Dave Marcus, director of security research for McAfee Labs, based in Santa Clara, Calif., said he understands the logic behind an agency's desire to have its own tools, but those tools are worthless in a vacuum, he said.
"If you're giving them tools to do their own analysis automatically, then what?" he said. "You can know what the threat is, you can know what the malware does, but unless you can write some content to protect against it, the analysis doesn't do a whole lot."
Wisniewski of Sophos said the products could be dangerous if they were leaked by a customer.
"The offensive cyber capabilities [of the U.S. military and intelligence community] could be tripped up by something like this," he said. "What happens if a foreign company or foreign government that we might want intelligence from captures our offensive techniques?" Symantec is "a well-respected vendor in the industry and all that, but at the same time, it seems like it's a complicated business to get into," Wisniewski said.
Symantec points out that the U.S. National Security Agency's Information Assurance Directorate is leading development of an anti-malware countermeasures standard, called the Security Content Automation Protocol. Agencies that find malware could draft their software responses to this standard. Baiting the Trap The core of the Symantec proposal is a product in its alpha development stage known internally as ScriptGenNet, or SGNet.
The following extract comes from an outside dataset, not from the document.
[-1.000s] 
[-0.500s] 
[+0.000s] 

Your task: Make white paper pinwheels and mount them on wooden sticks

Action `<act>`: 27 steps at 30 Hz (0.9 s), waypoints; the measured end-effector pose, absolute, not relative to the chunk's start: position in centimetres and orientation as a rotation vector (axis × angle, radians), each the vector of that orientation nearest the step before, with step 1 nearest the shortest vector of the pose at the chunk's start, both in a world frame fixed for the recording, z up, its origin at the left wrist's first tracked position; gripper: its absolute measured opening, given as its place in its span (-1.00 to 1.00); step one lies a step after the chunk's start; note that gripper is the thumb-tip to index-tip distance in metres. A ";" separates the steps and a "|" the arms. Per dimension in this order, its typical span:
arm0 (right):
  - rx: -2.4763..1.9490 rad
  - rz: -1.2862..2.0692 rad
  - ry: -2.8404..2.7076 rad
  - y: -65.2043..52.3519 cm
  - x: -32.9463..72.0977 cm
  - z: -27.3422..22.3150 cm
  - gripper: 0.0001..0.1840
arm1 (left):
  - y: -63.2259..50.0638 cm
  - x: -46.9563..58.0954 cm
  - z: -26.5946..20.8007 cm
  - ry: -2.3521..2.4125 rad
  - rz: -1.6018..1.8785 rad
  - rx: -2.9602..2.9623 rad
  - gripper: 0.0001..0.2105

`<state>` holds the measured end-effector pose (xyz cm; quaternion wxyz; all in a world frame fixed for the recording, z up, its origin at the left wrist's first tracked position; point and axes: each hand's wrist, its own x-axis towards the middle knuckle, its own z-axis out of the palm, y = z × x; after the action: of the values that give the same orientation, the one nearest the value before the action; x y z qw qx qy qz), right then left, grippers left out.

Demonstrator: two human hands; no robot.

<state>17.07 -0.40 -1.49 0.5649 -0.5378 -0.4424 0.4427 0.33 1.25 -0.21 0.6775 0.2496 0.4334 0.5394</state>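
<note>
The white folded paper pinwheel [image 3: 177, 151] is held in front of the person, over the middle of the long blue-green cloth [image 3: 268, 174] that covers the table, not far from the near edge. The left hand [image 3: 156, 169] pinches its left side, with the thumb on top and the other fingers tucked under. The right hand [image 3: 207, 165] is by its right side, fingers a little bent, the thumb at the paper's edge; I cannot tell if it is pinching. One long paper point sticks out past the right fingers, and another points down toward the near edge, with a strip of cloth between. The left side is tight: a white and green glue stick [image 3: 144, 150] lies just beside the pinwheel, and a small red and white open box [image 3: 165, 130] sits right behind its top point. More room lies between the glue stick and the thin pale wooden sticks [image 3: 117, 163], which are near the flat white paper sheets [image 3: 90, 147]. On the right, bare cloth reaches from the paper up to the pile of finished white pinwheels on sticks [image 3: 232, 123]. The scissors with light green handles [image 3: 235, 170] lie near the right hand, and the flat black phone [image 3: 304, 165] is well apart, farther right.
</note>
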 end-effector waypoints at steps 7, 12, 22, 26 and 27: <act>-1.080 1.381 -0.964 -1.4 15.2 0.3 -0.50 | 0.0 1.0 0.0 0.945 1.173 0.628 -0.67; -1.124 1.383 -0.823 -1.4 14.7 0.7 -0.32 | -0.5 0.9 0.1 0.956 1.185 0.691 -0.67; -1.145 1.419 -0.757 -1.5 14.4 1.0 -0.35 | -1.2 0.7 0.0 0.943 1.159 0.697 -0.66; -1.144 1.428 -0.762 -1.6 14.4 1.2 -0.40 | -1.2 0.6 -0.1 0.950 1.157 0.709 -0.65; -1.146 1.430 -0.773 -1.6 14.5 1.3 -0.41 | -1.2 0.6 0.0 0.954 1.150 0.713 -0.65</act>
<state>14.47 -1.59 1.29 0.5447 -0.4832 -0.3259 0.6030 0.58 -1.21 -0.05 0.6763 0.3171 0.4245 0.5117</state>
It would consist of PC-sized honey pot computers programmed to look just like Web, mail or file transfer protocol (FTP) servers, attached to, say, the U.S. government's Nonclassified Internet Protocol Router Network, and the Secret Internet Protocol Router Network.
"We want to entice [malware users] to think that they are in a pristine network," said Rob Walters, senior director for Symantec Research Labs. "They can look around and go, 'Whoa, this has got some good stuff that I need.'" Software would scan incoming digital communications for evidence of computer language that is out of the norm - a possible indicator of malware. The system would automatically steer the digital conversation to a more powerful backend computer, which would continue the conversation using a more detailed simulation of the Web, mail or FTP server.
"It keeps that discussion going with the attacker. The attacker can't figure out that it's just a bait machine," Pasqua said.
All the while, the conversation would be automatically analyzed, and if malware were diagnosed, the code would be sent to another computer, called the Symantec Malware Analysis and Research Triage Harness.
Automation would be key.
"These government agencies don't want more data. They want more intelligence. You give them more data, and it's more stuff to swim around in," Pasqua said. "What they really want is to take these huge feeds of security information and whittle them down."
He said the security companies and government agencies have no choice but to automate. In a tactic called polymorphism, malware authors are using software to rapidly create new versions of their code so it cannot be easily picked up by security software.
"They want to keep us busy," Walters of Symantec said.